Telemundo Came Looking for a Victim, Got a Military Spouse Instead

January 7th, 2020 4:42 PM

The drums of war continue to beat on Telemundo. NBC’s Spanish-language sister affiliate, fresh from yesterday’s scaremongering, sought a victim for today’s “impact on the families” story, ahead of potential troop movements to the Middle East. But they got a lot more than what they expected.

Watch below as this military spouse gave Telemundo a lesson on duty, sacrifice, and resiliency: 



NICOLE SUÁREZ, TELEMUNDO: Tensions between the United States and Iran have led the Trump Administration to mobilize troops towards military zones, who will have to put their lives on pause and leave their families behind. Rogelio Mora-Tagle is with some of them, in North Carolina. Tell us.

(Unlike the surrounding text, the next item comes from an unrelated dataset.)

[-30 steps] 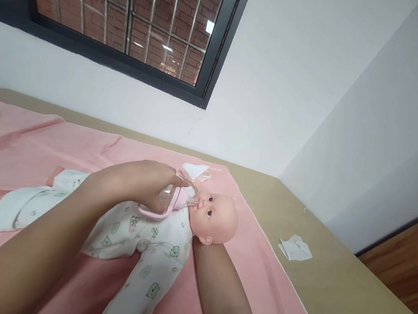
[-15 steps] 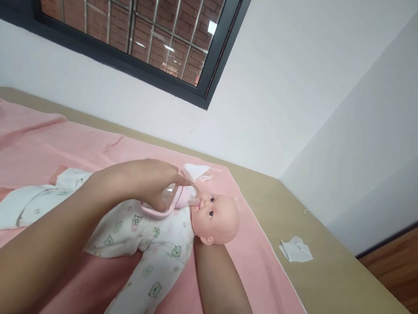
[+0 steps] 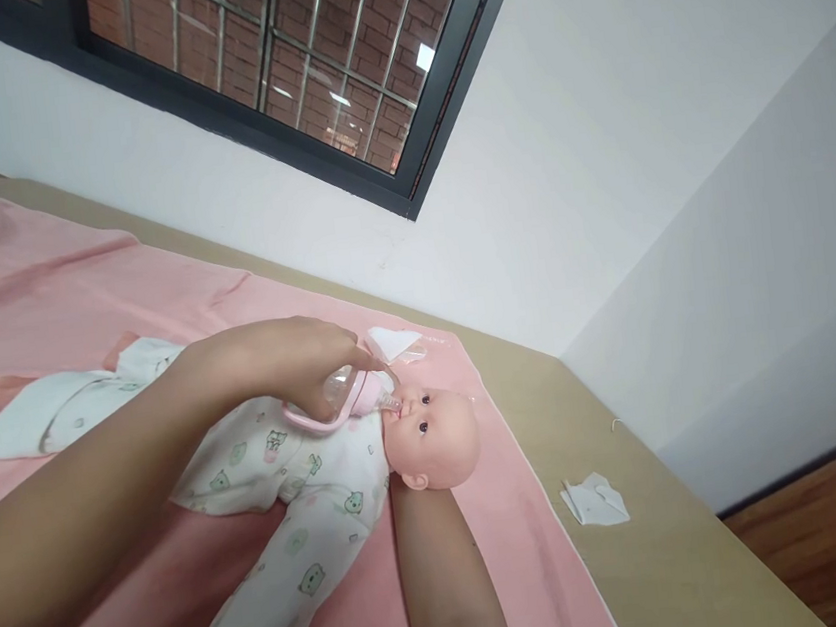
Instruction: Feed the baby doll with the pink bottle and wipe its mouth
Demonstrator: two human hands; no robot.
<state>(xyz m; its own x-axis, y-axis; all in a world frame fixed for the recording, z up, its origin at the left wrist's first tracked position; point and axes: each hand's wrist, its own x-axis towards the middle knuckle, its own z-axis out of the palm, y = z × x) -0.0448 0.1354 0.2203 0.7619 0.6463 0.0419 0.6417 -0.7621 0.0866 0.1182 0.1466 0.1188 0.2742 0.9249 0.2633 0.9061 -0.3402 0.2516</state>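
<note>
"Where's the bottle?"
"Centre frame! Left hand [image 3: 307,361] wrapped around the baby bottle [image 3: 362,397], teat right at the doll's [image 3: 331,474] mouth!"
"And the right hand?"
"Hidden, so I can't tell its grip. Its forearm [image 3: 445,572] runs under the head, over the pink blanket [image 3: 524,543], lower centre!"

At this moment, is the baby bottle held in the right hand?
No, the left hand holds the bottle, and the right forearm goes under the doll's head.

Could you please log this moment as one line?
doll: face up on pink cloth | left hand: holding bottle | teat: at doll's mouth | right forearm: behind doll's head, hand not clearly visible
</note>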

ROGELIO MORA-TAGLE, TELEMUNDO: Well yes, Nicole. We are in Fayetteville, in the state of North Carolina. there is a military base that is very close by, and I’m precisely at a bakery where most of the employees have a loved one that is in the United States Armed Forces. I’m with Isamar Díaz, she is 29 years old, from Puerto Rico and expecting her first baby- due to arrive next Monday but her husband could be deployed to the MIddle East this Friday. How are you going through this situation, Isamar?

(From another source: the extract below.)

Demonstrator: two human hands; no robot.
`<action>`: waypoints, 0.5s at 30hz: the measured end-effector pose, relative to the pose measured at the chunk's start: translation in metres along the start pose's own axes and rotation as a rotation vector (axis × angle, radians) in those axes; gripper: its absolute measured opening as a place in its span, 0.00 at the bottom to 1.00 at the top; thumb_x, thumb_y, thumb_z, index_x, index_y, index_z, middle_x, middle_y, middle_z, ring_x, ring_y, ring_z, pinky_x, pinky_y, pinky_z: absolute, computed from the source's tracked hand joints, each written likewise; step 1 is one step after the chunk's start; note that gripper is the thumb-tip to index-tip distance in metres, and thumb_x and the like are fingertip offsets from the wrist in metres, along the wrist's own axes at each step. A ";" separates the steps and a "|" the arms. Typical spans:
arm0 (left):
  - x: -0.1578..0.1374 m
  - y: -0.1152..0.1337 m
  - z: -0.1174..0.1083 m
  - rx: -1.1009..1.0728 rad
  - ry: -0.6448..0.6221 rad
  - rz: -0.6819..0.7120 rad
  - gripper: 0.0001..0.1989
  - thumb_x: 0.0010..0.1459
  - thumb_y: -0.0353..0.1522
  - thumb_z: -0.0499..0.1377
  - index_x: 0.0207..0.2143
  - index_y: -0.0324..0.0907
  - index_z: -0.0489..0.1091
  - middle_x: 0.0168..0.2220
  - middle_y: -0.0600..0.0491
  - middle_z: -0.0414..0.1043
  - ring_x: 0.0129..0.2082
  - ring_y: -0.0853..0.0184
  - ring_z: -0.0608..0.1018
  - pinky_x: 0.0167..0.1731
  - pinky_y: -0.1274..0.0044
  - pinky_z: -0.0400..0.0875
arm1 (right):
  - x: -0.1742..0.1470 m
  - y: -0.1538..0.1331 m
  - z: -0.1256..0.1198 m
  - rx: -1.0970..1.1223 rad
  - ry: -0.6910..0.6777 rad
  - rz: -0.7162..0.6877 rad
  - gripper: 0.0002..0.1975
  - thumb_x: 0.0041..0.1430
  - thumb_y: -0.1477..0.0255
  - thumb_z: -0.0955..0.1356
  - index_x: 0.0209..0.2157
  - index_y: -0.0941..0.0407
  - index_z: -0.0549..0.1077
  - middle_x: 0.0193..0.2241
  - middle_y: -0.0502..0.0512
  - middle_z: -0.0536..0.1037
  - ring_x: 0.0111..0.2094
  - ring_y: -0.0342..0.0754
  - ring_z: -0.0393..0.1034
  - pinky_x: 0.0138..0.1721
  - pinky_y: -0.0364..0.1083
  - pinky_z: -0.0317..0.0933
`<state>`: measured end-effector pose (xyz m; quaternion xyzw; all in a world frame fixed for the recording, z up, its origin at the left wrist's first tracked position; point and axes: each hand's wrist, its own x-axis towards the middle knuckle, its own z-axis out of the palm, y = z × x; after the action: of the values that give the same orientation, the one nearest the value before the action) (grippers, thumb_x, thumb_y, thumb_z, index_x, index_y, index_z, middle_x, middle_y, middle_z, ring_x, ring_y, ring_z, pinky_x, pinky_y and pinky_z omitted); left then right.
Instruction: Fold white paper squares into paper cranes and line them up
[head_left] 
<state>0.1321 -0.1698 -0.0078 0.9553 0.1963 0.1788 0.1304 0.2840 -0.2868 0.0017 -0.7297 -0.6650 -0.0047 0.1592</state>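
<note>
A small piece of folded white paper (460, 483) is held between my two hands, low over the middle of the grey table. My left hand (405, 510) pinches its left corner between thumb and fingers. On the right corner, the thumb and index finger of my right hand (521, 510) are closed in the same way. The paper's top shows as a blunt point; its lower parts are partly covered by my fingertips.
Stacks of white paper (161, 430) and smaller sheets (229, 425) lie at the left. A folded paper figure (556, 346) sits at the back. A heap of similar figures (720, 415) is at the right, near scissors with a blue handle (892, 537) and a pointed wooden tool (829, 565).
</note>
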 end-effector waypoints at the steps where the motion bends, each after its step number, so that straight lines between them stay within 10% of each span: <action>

ISAMAR DÍAZ: It’s very tough in terms of not knowing the status of our spouses. I, or the military wives here at Fort Bragg, we don’t know what’s going to happen with them but with God before us, we know that everything is going to be alright.

MORA-TAGLE: What would be the prevalent sentiment amongst you?

DÍAZ: Support. Support and camaraderie amongst all my colleagues because six of them are military spouses. 

MORA-TAGLE: What does your husband say, given the possibility of missing out on the birth of his first daughter?

DÍAZ: That The Lord will be with us. And if He wills it, he will be present here with us. 

MORA-TAGLE: You’re positive?

DÍAZ: Yes. Yes. That’s what’s important.

MORA-TAGLE: Thank you very much, Isamar. Well, that’s the sentiment of this community, Nicole, which I reiterate, is tense ahead of the possibility of a military conflict between Iran and the United States. Back to you, Nicole.

SUÁREZ: No doubt, a difficult situation for these families, above all else due to the uncertainty of what may lie ahead in the future.  

The framing of the interview suggested a platform for a military spouse to come on and complain about the potential hardships ahead, about potential actions against a belligerent Iran, and even about the Commander in Chief. But it sure didn’t come out that way.

Indeed, Telemundo correspondent Rogelio Mora-Tagle seemed lost during the interview, as though he didn’t expect the responses he got. The interviewee was neither aggrieved nor supplicating to government, as is often the case on Spanish-language news media, but resolute in her sense of duty, camaraderie, support for the mission ahead, with a deep faith that overcomes adversity. 

The story was set up so that Telemundo’s viewers walked away with a deeper sense of fear, grievance, and anger. Instead they saw honor, thanks to a young mother-to-be whose husband may or may not deploy to the Middle East, partly in response to an operation that Telemundo is working overtime to delegitimize.